**Task item**
Say how many lines in the records hold the word "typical", and give nothing but that number.

**Supplied records**
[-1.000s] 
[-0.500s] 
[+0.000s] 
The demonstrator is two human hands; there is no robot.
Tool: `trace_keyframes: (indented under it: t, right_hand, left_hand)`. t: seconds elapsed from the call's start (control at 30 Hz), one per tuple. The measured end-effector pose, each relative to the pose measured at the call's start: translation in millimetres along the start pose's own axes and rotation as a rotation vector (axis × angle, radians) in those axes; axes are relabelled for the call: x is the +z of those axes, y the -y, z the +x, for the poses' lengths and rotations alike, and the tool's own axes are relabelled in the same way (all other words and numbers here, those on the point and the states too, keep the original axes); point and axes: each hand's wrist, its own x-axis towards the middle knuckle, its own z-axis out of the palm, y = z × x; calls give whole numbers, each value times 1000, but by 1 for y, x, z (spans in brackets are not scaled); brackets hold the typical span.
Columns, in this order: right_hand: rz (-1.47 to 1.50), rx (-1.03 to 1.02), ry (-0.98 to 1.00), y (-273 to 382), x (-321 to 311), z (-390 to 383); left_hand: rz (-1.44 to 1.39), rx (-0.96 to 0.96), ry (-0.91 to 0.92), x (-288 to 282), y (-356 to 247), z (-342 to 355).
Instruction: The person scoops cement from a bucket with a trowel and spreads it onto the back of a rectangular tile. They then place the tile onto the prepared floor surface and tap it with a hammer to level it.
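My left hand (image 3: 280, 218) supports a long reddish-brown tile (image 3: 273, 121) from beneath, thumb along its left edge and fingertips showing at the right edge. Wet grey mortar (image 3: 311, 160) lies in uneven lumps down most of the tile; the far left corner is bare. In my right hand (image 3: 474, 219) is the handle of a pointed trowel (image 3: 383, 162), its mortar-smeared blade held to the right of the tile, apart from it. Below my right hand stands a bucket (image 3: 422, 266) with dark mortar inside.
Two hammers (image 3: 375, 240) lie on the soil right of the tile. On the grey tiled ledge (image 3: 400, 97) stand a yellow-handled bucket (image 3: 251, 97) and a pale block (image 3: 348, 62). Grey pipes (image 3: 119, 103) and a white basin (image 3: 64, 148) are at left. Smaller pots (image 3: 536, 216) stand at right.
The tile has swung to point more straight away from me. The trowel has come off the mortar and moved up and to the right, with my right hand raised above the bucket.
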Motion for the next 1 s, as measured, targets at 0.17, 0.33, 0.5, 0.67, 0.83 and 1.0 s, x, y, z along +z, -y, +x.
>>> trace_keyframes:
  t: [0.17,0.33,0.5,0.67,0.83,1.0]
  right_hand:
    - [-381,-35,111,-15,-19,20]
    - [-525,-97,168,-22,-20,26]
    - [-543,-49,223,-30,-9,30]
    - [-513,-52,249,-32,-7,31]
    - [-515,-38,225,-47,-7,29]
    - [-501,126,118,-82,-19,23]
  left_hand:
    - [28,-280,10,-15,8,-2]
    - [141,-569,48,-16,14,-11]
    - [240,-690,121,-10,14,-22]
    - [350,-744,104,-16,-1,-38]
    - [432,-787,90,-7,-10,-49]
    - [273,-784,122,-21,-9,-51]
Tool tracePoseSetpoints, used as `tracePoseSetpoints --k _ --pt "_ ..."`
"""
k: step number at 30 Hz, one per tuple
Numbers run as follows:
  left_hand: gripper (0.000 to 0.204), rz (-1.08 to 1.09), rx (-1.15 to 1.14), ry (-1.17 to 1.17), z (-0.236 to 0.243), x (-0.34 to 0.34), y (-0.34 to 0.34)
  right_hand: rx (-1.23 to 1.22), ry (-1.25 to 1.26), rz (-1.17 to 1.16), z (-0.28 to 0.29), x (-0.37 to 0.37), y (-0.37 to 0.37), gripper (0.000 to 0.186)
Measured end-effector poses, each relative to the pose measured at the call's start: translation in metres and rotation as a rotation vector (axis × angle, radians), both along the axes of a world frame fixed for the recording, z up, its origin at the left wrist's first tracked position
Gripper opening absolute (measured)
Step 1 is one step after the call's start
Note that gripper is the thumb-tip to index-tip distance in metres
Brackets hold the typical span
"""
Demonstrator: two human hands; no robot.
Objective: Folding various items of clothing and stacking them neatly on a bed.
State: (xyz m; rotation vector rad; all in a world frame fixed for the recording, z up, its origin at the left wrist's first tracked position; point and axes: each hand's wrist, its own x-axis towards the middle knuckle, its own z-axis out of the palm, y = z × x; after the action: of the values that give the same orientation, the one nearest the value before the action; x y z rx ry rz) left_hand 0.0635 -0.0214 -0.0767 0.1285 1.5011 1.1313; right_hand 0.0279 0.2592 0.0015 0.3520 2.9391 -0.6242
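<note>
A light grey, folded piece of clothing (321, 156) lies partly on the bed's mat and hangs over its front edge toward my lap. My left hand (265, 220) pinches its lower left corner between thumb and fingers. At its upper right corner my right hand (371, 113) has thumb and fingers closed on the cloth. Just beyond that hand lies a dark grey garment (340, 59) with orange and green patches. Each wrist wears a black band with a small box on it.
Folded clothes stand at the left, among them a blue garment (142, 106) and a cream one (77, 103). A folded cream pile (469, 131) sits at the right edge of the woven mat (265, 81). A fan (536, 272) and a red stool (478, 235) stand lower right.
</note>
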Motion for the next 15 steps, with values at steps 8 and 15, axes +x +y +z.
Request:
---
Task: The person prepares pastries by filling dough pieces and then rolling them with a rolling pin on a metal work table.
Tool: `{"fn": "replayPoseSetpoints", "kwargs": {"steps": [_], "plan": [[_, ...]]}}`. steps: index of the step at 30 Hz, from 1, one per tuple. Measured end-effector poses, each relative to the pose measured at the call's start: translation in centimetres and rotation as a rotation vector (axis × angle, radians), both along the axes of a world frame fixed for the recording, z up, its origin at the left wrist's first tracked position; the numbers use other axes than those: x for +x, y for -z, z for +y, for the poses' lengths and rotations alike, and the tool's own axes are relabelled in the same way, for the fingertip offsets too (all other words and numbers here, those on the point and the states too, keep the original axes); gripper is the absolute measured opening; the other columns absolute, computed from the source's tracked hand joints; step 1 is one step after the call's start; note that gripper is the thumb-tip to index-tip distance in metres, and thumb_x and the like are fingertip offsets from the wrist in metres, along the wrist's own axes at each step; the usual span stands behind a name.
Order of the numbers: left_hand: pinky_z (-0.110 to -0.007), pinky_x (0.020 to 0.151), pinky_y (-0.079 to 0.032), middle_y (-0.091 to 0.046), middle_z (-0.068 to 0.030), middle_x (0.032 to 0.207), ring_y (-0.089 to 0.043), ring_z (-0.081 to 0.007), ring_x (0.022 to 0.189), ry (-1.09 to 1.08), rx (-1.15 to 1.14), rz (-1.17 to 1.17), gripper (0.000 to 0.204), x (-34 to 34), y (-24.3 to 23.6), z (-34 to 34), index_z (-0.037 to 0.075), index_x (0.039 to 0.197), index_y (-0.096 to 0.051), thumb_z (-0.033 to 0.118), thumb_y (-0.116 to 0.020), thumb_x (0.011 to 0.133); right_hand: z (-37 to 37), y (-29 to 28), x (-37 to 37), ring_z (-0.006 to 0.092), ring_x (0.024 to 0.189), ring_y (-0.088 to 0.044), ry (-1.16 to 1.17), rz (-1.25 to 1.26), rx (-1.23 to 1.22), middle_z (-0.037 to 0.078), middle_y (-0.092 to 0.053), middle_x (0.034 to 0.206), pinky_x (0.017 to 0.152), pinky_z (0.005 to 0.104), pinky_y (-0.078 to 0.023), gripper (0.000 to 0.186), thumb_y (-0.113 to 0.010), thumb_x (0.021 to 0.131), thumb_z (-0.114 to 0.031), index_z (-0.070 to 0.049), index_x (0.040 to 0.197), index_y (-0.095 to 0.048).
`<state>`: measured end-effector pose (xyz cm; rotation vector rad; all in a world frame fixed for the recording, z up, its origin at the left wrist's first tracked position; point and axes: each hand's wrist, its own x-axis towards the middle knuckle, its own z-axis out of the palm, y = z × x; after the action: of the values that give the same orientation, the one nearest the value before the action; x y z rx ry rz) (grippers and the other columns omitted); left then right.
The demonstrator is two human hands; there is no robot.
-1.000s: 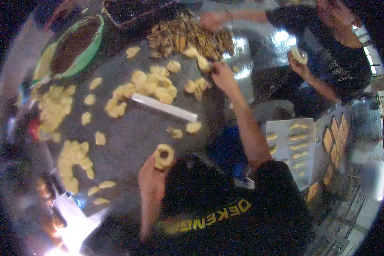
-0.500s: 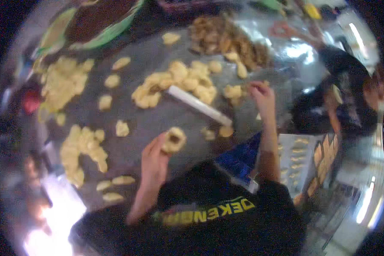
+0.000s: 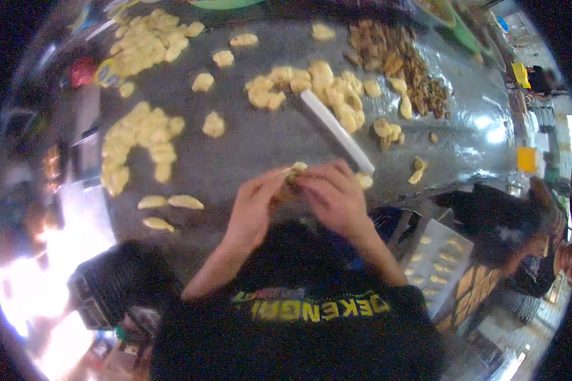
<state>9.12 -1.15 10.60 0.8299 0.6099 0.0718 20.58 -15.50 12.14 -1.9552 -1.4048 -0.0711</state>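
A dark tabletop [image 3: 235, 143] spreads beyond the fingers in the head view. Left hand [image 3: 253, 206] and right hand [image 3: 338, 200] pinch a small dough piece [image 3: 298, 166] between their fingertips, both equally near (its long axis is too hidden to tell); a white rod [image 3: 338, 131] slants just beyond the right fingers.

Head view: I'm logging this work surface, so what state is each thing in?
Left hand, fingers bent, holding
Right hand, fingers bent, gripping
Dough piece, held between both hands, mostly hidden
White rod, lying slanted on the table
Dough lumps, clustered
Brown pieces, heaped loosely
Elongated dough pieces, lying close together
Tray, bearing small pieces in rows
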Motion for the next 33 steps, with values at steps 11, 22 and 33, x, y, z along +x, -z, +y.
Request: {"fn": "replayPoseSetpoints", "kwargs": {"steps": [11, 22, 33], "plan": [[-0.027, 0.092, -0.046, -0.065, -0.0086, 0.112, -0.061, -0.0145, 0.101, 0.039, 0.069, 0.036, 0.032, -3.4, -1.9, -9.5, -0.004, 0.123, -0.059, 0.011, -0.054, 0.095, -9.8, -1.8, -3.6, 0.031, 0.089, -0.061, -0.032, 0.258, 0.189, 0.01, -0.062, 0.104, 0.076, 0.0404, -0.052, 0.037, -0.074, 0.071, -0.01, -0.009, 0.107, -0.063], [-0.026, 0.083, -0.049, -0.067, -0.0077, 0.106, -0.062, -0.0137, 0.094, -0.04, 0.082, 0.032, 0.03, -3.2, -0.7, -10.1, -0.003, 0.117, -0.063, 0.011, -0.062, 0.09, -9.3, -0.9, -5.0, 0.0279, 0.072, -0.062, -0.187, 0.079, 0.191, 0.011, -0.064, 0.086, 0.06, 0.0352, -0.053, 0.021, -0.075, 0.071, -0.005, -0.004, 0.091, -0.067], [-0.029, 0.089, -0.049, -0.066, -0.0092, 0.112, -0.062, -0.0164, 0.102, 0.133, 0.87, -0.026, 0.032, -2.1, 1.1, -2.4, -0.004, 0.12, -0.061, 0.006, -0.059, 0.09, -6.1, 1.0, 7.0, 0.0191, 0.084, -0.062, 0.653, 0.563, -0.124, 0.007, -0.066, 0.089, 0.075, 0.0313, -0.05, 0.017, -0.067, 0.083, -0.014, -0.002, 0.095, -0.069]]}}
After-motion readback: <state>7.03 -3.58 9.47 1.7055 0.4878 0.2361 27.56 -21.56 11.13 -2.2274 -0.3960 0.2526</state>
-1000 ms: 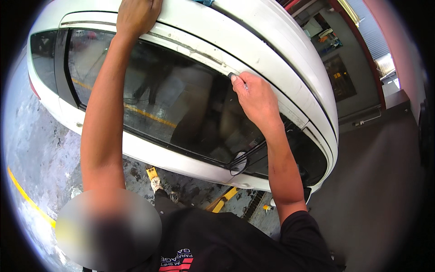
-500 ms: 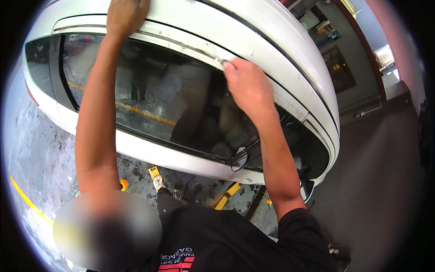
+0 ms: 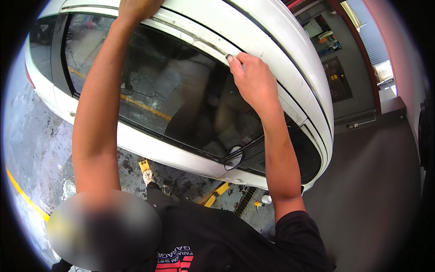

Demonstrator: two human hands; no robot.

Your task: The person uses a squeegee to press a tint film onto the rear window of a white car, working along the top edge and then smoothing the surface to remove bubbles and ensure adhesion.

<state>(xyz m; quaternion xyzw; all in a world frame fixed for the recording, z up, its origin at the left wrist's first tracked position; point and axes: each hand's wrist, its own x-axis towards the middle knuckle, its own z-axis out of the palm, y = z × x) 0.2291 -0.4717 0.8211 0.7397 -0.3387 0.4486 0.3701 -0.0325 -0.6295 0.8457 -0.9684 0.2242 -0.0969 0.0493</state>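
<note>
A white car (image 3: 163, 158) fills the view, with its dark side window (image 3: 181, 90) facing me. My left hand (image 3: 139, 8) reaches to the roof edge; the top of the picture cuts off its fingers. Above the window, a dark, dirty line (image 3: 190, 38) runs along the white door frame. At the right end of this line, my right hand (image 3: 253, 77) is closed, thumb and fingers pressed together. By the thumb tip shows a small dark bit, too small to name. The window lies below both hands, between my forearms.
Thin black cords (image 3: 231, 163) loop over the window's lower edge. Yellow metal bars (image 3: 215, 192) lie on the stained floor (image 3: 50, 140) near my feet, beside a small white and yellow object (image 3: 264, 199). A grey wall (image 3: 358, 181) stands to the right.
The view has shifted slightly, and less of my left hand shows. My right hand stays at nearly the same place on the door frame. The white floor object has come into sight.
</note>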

**Answer to this problem**
2